Foto: NABU/Helge May

DEUTSCHLAND (red). Mehr Klimaschutz und soziale Gerechtigkeit in der Verkehrspolitik, das fordern der NABU und der Sozialverband Deutschland. Anlass ist die Veröffentlichung einer Studie des Öko-Instituts im Auftrag des NABU, die Verteilungseffekte klimaschädlicher Instrumente im Verkehrssektor auswertete. Zentrales Ergebnis der Studie ist die Erkenntnis, dass insbesondere Besserverdienende finanziell von klimaschädlichen Anreizen im Verkehrssektor, wie etwa Pendlerpauschale, Dienstwagenprivileg oder Kaufprämien für Neuwagen profitieren. Dazu NABU-Präsident Jörg-Andreas Krüger: „Klimaschutz im Verkehr geht Hand in Hand mit sozialer Gerechtigkeit.

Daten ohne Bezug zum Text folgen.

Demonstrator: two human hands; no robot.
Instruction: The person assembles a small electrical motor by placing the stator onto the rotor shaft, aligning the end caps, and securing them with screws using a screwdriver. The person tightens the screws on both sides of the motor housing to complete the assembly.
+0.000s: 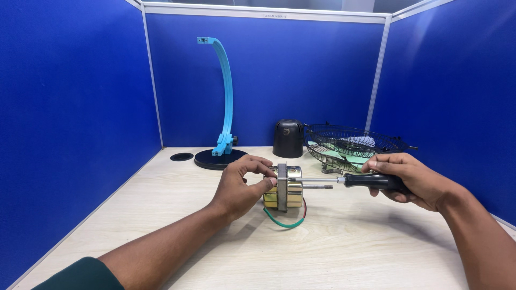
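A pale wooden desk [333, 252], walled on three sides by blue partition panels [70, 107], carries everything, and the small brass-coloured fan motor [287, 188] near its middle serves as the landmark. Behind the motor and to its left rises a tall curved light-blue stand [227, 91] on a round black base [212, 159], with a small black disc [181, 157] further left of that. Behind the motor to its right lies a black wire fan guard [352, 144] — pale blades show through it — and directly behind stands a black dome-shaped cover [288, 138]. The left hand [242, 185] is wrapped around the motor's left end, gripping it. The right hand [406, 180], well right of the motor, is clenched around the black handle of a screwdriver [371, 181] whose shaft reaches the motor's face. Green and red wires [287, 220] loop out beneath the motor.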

Deshalb können wir mit einer konsequenten Mobilitätswende gleich eine doppelte Dividende einfahren. Heute leisten wir uns eine ganze Reihe von Anreizen und Subventionen im Verkehrssektor, die ein Umsteuern nicht nur aus Klimaschutzgründen, sondern auch sozialpolitisch erforderlich machen. Die gegenwärtige Verkehrs- und Steuerpolitik muss vom Kopf auf die Füße gestellt werden. Wer sich klimafreundlich fortbewegt, dessen Mobilität muss auch die kostengünstigste Variante sein. Anders herum muss sichergestellt sein, dass Menschen mit einem klimaschädlichen Mobilitätsverhalten nicht auch noch finanziell profitieren.“

Verdrehte Tatsachen: Die Faktenlage werde schlichtweg verkannt, wenn behauptet wird, dass ein umwelt- und klimafreundliches Mobilitätssystem zulasten der Ärmsten ginge, so SoVD-Vizepräsidentin Ursula Engelen-Kefer. Die Studie zeige eindeutig, dass die derzeitigen Fördermaßnahmen eine Umverteilung von unten nach oben bewirkten. Heute werden diejenigen belohnt, die täglich weite Strecken mit dem Auto pendeln oder einen Dienstwagen gestellt bekommen. Dies sind in erster Linie Menschen der obersten Einkommensschichten. Wer hingegen ein niedriges Einkommen hat und entsprechend kaum etwas bei der Steuererklärung zurückbekommt, geht derzeit leer aus. Dabei besitzen diese Menschen seltener ein Auto, fahren durchschnittlich weniger Kilometer und nutzen dafür häufiger umweltfreundliche Verkehrsmittel wie Bus, Bahn oder Fahrrad. Insbesondere das Steuerrecht müsse dringend so angepasst werden, dass nicht diejenigen mit dem höchsten Einkommen und dem größten CO2-Fußabdruck am meisten profitieren, so Engelen-Kefer. Benötigt würden Mobilitätslösungen, die allen zuverlässig, barrierefrei und kostengünstig zur Verfügung stehen.

Weg von klimaschädlichen Anreizen: Konkret kritisieren die beiden Verbände die erst kürzlich verabschiedete Erhöhung der Pendlerpauschale, die soziale Ungerechtigkeiten in der Verkehrspolitik noch verschärfe und fordern ihre generelle Reform hin zu einem Mobilitätsgeld. Ebenfalls kritisch bewertet wird die Bezuschussung des privaten Pkw-Besitzes in Form von Kaufprämien. Auch wird ein sofortiges Ende der Förderung von Plug-in-Hybriden angemahnt. Dienstwagen- sowie etwaige Tankkartenregelungen seien ebenfalls ein völlig falsches Signal. Diese fördern den motorisierten Individualverkehr und sollten dringend auf ein entfernungsabhängiges System umgestellt werden. Des Weiteren sei Parkraum gerade in dicht besiedelten Städten nach wie vor zu günstig und stelle gerade vor dem Hintergrund rasant steigender Mieten ein erhebliches Missverhältnis dar, dem nur durch aktives Parkraummanagement zu begegnen sei.

Klimaschutz und Soziales zusammen denken: Einkommensschwächere Haushalte müssen aktiv dabei unterstützt werden, sich klimaschonende Mobilität leisten zu können. Dazu müssen vor allem Investitionen in klimaschonende, barrierefreie Verkehrsinfrastruktur erfolgen, denn von dieser Infrastruktur profitieren alle Menschen. Zudem müssen etwa die für Mobilität zur Verfügung stehenden Grundsicherungsleistungen dem Bedarf entsprechend erhöht werden. Soziale Sicherheit bildet das Fundament für den breiten Rückhalt einer ambitionierten Klimaschutzpolitik. Weder darf Klimaschutz zum Elitenprojekt werden, noch darf umweltbewusstes Leben Luxus sein. Alle Menschen müssen sich ein klima- und umweltfreundliches Leben leisten können.